Citation of Original Publication

Chen, Yingjie, Qi Xie, Wenxuan Cui, Liming Chen, Houbing Herbert Song, and Tao Zhu. “P-Mix: A Data Augmentation Method for Contrastive Learning Based Human Activity Recognition.” IEEE Transactions on Artificial Intelligence, August 25, 2025, 1–13. https://doi.org/10.1109/TAI.2025.3601599.

Rights

© 2025 IEEE. Personal use of this material is permitted. Permission from IEEE must be obtained for all other uses, in any current or future media, including reprinting/republishing this material for advertising or promotional purposes, creating new collective works, for resale or redistribution to servers or lists, or reuse of any copyrighted component of this work in other works.

Abstract

Supervised human activity recognition (HAR) with sensor data typically demands substantial labeled datasets to train robust models. Contrastive learning offers a self-supervised alternative by leveraging data augmentation to improve representation learning. However, most existing augmentation methods operate independently on either the time or channel dimension and often introduce unstructured noise, which can distort meaningful temporal and spectral patterns.
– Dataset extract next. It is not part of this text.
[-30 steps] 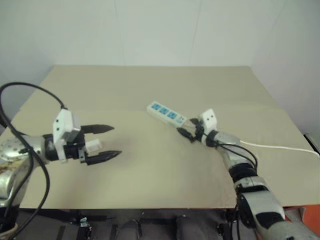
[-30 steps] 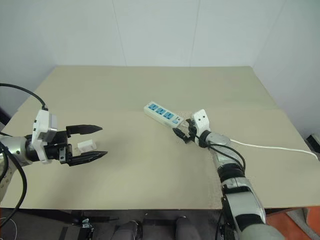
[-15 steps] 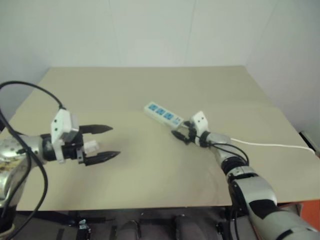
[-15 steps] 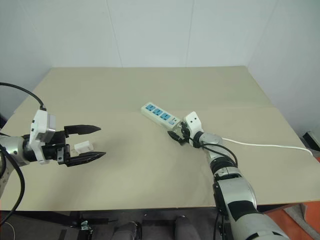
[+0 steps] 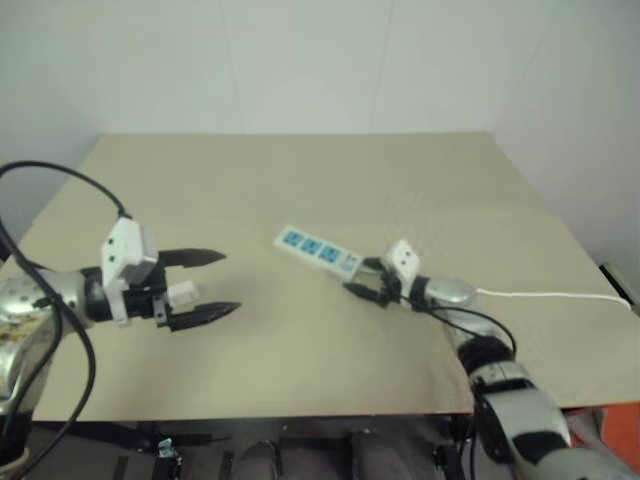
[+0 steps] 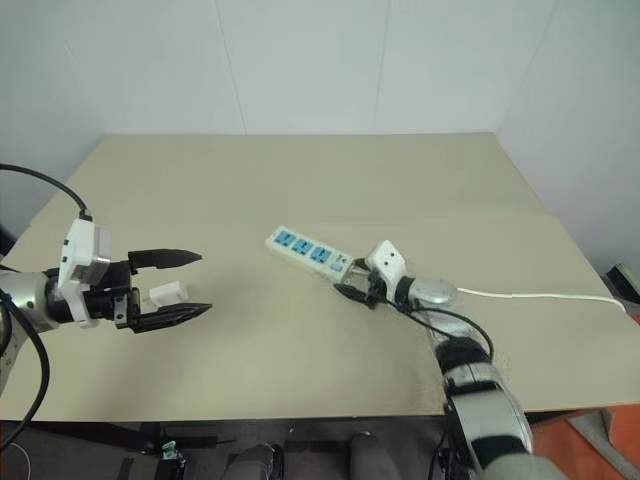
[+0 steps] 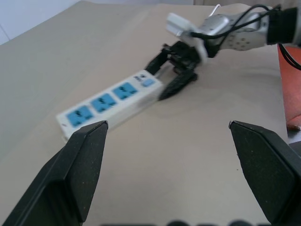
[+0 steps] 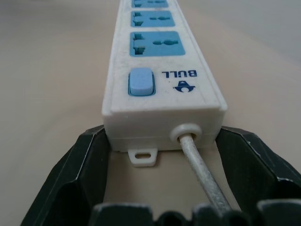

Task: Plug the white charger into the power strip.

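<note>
Strip (image 6: 310,252): long white bar, three blue sockets, blue switch and cord (image 6: 540,296) at the end nearest my right gripper (image 6: 357,283), whose black fingers clamp that end from both sides. Charger (image 6: 168,293): small plain white block between the spread fingers of my left gripper (image 6: 182,285); whether it touches them is hard to make out. Its prongs are hidden.

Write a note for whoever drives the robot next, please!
Left end effector: open, above the table, holding nothing.
Right end effector: shut on the cord end of the power strip, which lies flat mid-table, sockets up and empty.
White charger: apparently on the table by the left end effector, not gripped.
Done: strip held.
Left: pick up the charger and plug it in.
</note>
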`<state>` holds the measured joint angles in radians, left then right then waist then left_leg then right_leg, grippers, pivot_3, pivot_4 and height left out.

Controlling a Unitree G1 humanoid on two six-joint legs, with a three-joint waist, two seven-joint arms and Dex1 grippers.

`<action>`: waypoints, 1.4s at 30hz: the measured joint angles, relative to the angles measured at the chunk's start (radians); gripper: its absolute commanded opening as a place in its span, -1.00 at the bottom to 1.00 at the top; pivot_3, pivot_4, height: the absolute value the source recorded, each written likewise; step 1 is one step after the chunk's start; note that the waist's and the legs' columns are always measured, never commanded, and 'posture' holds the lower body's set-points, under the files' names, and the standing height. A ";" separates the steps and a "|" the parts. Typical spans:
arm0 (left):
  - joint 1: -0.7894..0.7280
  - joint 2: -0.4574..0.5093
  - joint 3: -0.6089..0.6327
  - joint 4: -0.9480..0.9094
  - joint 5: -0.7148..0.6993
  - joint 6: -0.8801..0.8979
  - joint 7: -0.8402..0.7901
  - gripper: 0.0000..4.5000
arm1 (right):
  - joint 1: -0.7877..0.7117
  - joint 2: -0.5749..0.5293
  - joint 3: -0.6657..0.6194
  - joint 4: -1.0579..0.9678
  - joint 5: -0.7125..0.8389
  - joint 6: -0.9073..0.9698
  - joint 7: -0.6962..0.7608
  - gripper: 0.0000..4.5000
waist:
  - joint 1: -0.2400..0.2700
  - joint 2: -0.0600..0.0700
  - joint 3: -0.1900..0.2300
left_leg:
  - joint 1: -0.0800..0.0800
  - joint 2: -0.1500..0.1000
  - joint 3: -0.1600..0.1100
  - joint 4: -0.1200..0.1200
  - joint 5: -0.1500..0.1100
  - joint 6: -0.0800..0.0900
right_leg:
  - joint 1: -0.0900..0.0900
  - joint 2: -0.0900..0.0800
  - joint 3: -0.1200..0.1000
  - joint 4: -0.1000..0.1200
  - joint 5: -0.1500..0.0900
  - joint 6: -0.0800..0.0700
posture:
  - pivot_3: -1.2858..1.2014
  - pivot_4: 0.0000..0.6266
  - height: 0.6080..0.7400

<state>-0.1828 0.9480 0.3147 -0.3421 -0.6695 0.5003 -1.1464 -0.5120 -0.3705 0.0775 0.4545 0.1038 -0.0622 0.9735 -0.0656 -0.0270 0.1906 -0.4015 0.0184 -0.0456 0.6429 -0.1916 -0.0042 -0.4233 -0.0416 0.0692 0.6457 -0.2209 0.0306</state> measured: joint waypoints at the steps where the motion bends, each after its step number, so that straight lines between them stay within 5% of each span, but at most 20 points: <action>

To address these limitations, we present a novel P-Mix data augmentation method for contrastive learning in HAR tasks, specifically designed to be compatible with the SimCLR framework. P-Mix is a customized data augmentation method tailored to sensor data for human activity recognition, which slices and recombines both the time and channel dimensions, merging multiple temporal segments to encourage the model to explore the underlying relationships and variations in the data in an unsupervised setting. To capture motion cycles and long-term dependencies, we employ shorter temporal segments as fundamental processing units along the time dimension. By incorporating structured noise patterns based on motion cycle characteristics within these segments, we effectively enhance the model’s robustness and generalization capabilities. Extensive evaluations across five HAR benchmarks demonstrate that P-Mix achieves consistent improvements over the strongest baseline (Resample), delivering relative F1-score gains ranging from 1.87% (USC-HAD: 85.63% vs 83.93%) to 6.53% (DSADS: 97.24% vs 91.28%) through controlled multidimensional fusion. These results demonstrate the effectiveness of our approach in optimizing data generation and augmentation strategies for HAR tasks.